Although both paroxetine use and the score on the CIRS-G affected risk – main or direct effect, P=0.004 – paroxetine was more effective in preventing recurrence in patients

with fewer and less severe concomitant medical illnesses – interaction effect, P=0.03. A direct comparison of the sellectchem results of the above studies is difficult, because of the differences among studies. However, most, studies reported lower treatment response in patients who had depression and comorbid Inhibitors,research,lifescience,medical medical illness. Of those studies reporting no difference in treatment outcome in patients with and without medical comorbidity, two studies included only patients who had treatment-resistant depression and had small numbers, Inhibitors,research,lifescience,medical thus having small power to detect, a difference. In conclusion, most studies suggest that depressed medically ill individuals may be more treatment-refractory and may respond slower or less well to antidepressant treatment and have higher rates of depressive relapse in the maintenance phase.54 Conclusion Inhibitors,research,lifescience,medical In depressed patients, psychiatric and medical comorbidity is the rule rather than exception. About 60% to 70%

of depressed patients have at least one comorbid psychiatric condition, about. 30% to 40% have two or more comorbid psychiatric disorders. Furthermore, two thirds of depressed patients have at least one concurrent general medical condition. Among depressed patients, those with a current, comorbid psychiatric condition (in particular an anxiety or substance use disorder) or medical illness seem to have an impaired response and remission Inhibitors,research,lifescience,medical rate during treatment compared

with those patients without comorbidity. However, in depressed patients who all have the same comorbid condition, the relative benefit of an antidepressant compared with placebo seems Inhibitors,research,lifescience,medical to be equal to those effects achieved in depressed patients without comorbidity. These findings raise important, research and treatment issues.

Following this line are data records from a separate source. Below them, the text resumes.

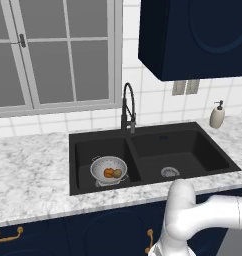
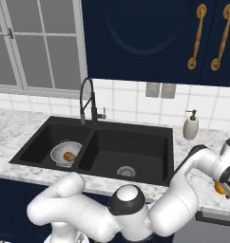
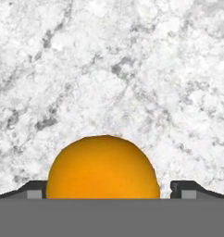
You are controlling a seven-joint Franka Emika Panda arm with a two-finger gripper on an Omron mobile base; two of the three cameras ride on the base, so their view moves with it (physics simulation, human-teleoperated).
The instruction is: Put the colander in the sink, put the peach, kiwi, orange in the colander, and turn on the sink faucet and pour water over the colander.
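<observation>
Now your hand [image 3: 104, 196] stands wide, straddling the orange [image 3: 102, 167] on the surface [image 3: 109, 69], ready to close.

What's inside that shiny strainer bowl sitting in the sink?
Two small fruits lie in the colander, in the sink's left basin: an orange-coloured one beside a dull-brown kiwi. The bowl's bottom beneath them is covered.

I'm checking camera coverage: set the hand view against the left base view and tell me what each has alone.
Hand view alone: an orange ball on marbled counter, between the tips of the open gripper.
Left base view alone: the sink, the faucet, the colander in the left basin with fruit inside, the soap bottle, the window.
Both: grey-white marbled counter.
</observation>
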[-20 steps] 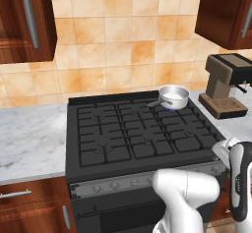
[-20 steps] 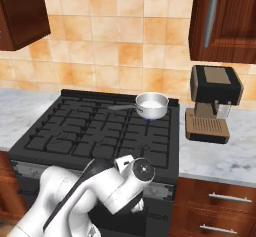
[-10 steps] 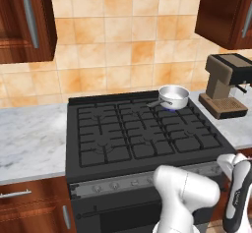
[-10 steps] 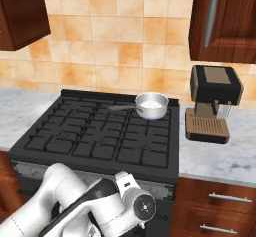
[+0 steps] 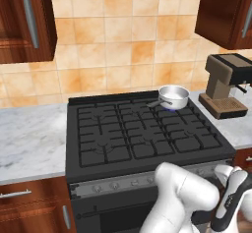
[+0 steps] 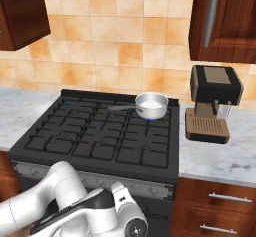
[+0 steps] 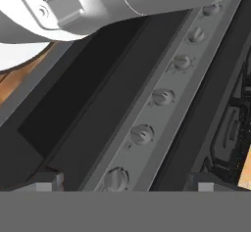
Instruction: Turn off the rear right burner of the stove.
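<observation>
The wide black gas stove (image 5: 142,133) with cast-iron grates sits between two grey marbled worktop runs. Its rear right burner (image 6: 149,115), a small round black head under grate prongs at the stove's back right corner, shows a faint blue glow beneath a small round polished-steel saucepan (image 6: 152,105) resting on it.

What the coming move turns on is the flat grey front strip of small round knobs (image 7: 162,97) along the stove's front edge. In the hand view this strip runs as a long diagonal band from lower left to upper right, six ridged metallic knobs in a row along it, with the dark glossy oven door (image 7: 98,104) to one side and the grates to the other. The two-finger gripper (image 7: 125,181) hangs low in front of the stove near its front right corner, jaws spread wide and empty, its small dark tips flanking the nearest knob, apart from it. Which knob governs the rear right burner cannot be told; my guess is one near the strip's right end.
</observation>
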You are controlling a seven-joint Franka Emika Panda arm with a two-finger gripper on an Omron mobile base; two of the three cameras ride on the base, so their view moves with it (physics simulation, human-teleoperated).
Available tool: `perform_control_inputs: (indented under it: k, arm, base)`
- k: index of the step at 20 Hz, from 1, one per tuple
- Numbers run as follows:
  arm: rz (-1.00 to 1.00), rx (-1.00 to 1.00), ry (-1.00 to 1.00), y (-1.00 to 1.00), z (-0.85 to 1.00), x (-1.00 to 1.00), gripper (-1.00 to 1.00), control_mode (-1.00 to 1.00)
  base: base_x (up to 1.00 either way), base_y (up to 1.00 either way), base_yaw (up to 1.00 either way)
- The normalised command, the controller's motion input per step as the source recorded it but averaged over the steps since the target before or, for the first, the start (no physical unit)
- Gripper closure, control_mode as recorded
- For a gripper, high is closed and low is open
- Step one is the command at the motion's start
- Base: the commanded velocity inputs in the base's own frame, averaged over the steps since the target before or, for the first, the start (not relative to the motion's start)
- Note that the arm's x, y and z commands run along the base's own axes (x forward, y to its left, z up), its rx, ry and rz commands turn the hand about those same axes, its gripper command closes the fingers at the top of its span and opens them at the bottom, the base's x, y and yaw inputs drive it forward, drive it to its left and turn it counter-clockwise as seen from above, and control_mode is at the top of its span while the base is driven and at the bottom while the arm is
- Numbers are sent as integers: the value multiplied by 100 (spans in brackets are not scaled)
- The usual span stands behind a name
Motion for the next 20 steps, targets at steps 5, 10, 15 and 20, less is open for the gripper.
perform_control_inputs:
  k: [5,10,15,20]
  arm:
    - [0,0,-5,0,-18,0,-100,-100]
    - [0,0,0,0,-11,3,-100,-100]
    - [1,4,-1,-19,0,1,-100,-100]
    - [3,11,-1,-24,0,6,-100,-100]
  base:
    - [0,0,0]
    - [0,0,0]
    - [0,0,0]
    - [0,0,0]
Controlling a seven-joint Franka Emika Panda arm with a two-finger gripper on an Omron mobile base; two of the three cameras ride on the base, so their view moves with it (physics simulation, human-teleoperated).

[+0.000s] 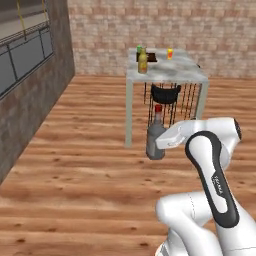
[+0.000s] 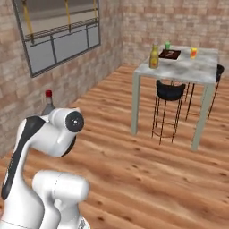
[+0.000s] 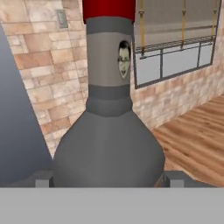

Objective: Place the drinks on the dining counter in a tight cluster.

Currently, several studies have demonstrated that 65% to 90% of treatment-seeking depressed patients would be excluded from a randomized controlled efficacy trial.55-58 A comorbid psychiatric or medical condition was among the most prominent reasons AV-951 for excluding patients while at the same time present, in the vast majority of depressed patients in clinical practice. Therefore, efficacy trial findings may not generalize to actual practice. A recent editorial summarizing the STAR*D results12 suggested that more broadly representative patients should be enrolled in efficacy trials while ensuring patient safety and internal validity, ‘this would result in a better generalizability of the results achieved in efficacy trials, and could also reduce placebo response rates in these trials that, have risen during the past years.